Required action: Each line below has to be output exactly, from first to last.

──────────

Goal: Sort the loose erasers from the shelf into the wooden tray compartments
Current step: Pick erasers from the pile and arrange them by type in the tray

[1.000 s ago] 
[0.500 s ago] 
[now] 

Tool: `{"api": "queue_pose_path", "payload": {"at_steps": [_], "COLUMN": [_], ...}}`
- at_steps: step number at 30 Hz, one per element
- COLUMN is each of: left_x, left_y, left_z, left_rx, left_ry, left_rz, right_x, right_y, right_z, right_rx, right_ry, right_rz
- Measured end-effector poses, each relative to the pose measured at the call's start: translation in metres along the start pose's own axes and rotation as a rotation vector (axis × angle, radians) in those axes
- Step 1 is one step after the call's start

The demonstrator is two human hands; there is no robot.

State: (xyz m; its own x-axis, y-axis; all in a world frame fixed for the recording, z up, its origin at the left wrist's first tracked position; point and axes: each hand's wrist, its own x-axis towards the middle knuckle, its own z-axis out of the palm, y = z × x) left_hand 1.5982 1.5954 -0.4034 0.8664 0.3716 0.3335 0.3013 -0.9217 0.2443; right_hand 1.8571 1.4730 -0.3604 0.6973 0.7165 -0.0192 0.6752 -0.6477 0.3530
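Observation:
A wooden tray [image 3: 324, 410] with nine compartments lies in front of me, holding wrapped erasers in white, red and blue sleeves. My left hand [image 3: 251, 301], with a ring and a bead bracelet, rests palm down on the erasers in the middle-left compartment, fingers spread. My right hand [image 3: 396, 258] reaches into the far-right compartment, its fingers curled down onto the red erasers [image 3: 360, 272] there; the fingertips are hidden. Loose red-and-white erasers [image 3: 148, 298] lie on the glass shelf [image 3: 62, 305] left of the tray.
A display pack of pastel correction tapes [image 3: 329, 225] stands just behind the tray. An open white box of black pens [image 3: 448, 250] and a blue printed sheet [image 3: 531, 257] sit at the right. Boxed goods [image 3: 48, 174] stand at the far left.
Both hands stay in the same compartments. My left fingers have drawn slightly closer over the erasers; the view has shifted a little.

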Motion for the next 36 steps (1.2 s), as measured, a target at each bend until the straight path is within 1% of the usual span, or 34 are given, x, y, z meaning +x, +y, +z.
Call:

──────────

Exercise result:
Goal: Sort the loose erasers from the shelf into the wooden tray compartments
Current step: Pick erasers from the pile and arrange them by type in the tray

[1.000 s ago] 
[0.500 s ago] 
[now] 

Tool: `{"api": "queue_pose_path", "payload": {"at_steps": [_], "COLUMN": [_], ...}}`
- at_steps: step number at 30 Hz, one per element
- COLUMN is each of: left_x, left_y, left_z, left_rx, left_ry, left_rz, right_x, right_y, right_z, right_rx, right_ry, right_rz
- Measured end-effector poses, each relative to the pose measured at the call's start: translation in metres along the start pose's own axes and rotation as a rotation vector (axis × angle, radians) in those axes
- Step 1 is one step after the call's start

The demonstrator is two human hands; there is no robot.

State: (xyz m; its own x-axis, y-axis; all in a world frame fixed for the recording, z up, its origin at the left wrist's first tracked position; point and axes: each hand's wrist, its own x-axis towards the middle knuckle, its own z-axis out of the palm, y = z × x) left_hand 1.5982 1.5954 -0.4034 0.8664 0.3716 0.3335 0.3013 -0.9217 0.2443; right_hand 1.8571 1.4730 -0.3604 0.6973 0.7165 -0.0192 0.6752 -0.6477 0.3530
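Observation:
A wooden tray [image 3: 324, 410] with nine compartments lies in front of me, holding wrapped erasers in white, red and blue sleeves. My left hand [image 3: 251, 301], with a ring and a bead bracelet, rests palm down on the erasers in the middle-left compartment, fingers spread. My right hand [image 3: 396, 258] reaches into the far-right compartment, its fingers curled down onto the red erasers [image 3: 360, 272] there; the fingertips are hidden. Loose red-and-white erasers [image 3: 148, 298] lie on the glass shelf [image 3: 62, 305] left of the tray.
A display pack of pastel correction tapes [image 3: 329, 225] stands just behind the tray. An open white box of black pens [image 3: 448, 250] and a blue printed sheet [image 3: 531, 257] sit at the right. Boxed goods [image 3: 48, 174] stand at the far left.
Both hands stay in the same compartments. My left fingers have drawn slightly closer over the erasers; the view has shifted a little.
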
Motion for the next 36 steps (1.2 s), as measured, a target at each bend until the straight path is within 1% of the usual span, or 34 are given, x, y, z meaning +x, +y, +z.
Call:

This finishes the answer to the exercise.